The popular online hangout MySpace said Tuesday it will develop technologies to help block convicted sex offenders, the site’s latest attempt to address complaints about sexual predators and other dangers to teens.
MySpace is partnering with Sentinel Tech Holding Corp. to build and deploy within 30 days a database that will contain the names and physical descriptions of convicted sex offenders in the United States. An automated system will search for matches between the database and MySpace user profiles. Employees will then delete any profiles that match.
Parents, school administrators and law-enforcement authorities have grown increasingly worried that teens are at risk on MySpace and other social-networking sites, which provide tools for messaging, sharing photos and creating personal pages.
About 12 percent of MySpace’s visitors in October were under 18, according to comScore Media Metrix. The tracking company counts Americans who visits the site at least once in a given month, so the proportion of teens may actually be higher based on time spent.
The aim of such sites is for users to expand their circles of friends — and critics say those circles sometimes come to include sexual predators. Wired News said a recent investigation turned up hundreds of profiles for convicted sex offenders.
Forty-six states now maintain registries containing more than 550,000 convicted sex offenders, each with its own rules on what information the public may obtain, as well as when and what can be done with it.
“How do you analyze those different databases and analyze them against our, right now, 135 million user profiles?” said Hemanshu Nigam, MySpace’s chief security officer. “We came to the conclusion (that) there was absolutely no real way to do this in a real-time, scalable fashion.”

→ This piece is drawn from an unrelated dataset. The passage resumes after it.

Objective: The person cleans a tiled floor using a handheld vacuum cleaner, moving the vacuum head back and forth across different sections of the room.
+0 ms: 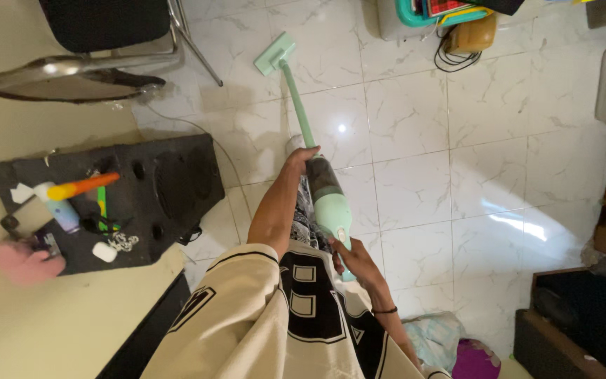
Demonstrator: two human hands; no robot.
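With the left hand [301, 157] closed round the vacuum [326, 193] above its dust cup and the right hand [351, 258] wrapped on the handle, keep the head [273, 54], near the chair [106, 35], flat on the floor [457, 161], in slow overlapping strokes.

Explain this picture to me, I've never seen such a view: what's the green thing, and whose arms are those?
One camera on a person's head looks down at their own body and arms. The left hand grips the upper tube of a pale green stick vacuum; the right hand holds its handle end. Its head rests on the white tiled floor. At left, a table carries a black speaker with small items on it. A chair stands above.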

Instead, Sentinel will build a search tool for MySpace using data from aggregators such as LexisNexis Inc.’s Seisint unit, said John Cardillo, the Miami-based company’s chief executive.
The database, to be updated monthly, will include details such as names, age, hair color, height, scars and tattoos.
The News Corp. site, however, won’t be using Sentinel’s technology to verify the ages and identities of users to ensure they’re not adults posing as teens — a change urged by many lawmakers and law-enforcement officials.
Cardillo said his service would be ineffective for such a purpose given the site’s large teen population. Children don’t have public records the same way adults do, he said, so the technology can’t rule out whether an adult is posing as a teen online.
“What we’d rather do at this point is solve problems we know we can solve,” Cardillo said.
Image-recognition software and other techniques are being considered to identify sex offenders who do not use their real names. In the meantime, Cardillo said, the database technology won’t catch everyone but “will be highly effective.” He declined to elaborate or provide any quantifiable targets.
Nigam said MySpace would consider making the database, to be called Sentinel Safe, available to rivals.
Parry Aftab, executive director of WiredSafety.org, credited MySpace for trying but said a database was no panacea.
“People who are registered sexual offenders will just not be themselves now (and) the people who they really need to protect kids from in most cases are not (convicted) sexual offenders,” she said. “They are people who haven’t been caught yet. It’s a great PR (public relations) move but frankly I don’t think it’s going to make anyone safer.”
But Nigam said he sees the database as part of a larger strategy that includes education and partnerships with law enforcement.
“We have to do everything we can in every different angle,” he said.
In June, MySpace adopted new restrictions on how adults may contact the site’s younger users and request to view their full profiles, which contain hobbies, schools and additional personal details. That, too, was criticized as ineffective because adults may simply register as teens to skirt the restrictions.
Aftab warned parents not to reduce oversight of their kids.
“They see this, they may misunderstand and think it will keep sex offenders off the site,” she said. “The fact that it sounds more effective than it really is, that’s a big problem.”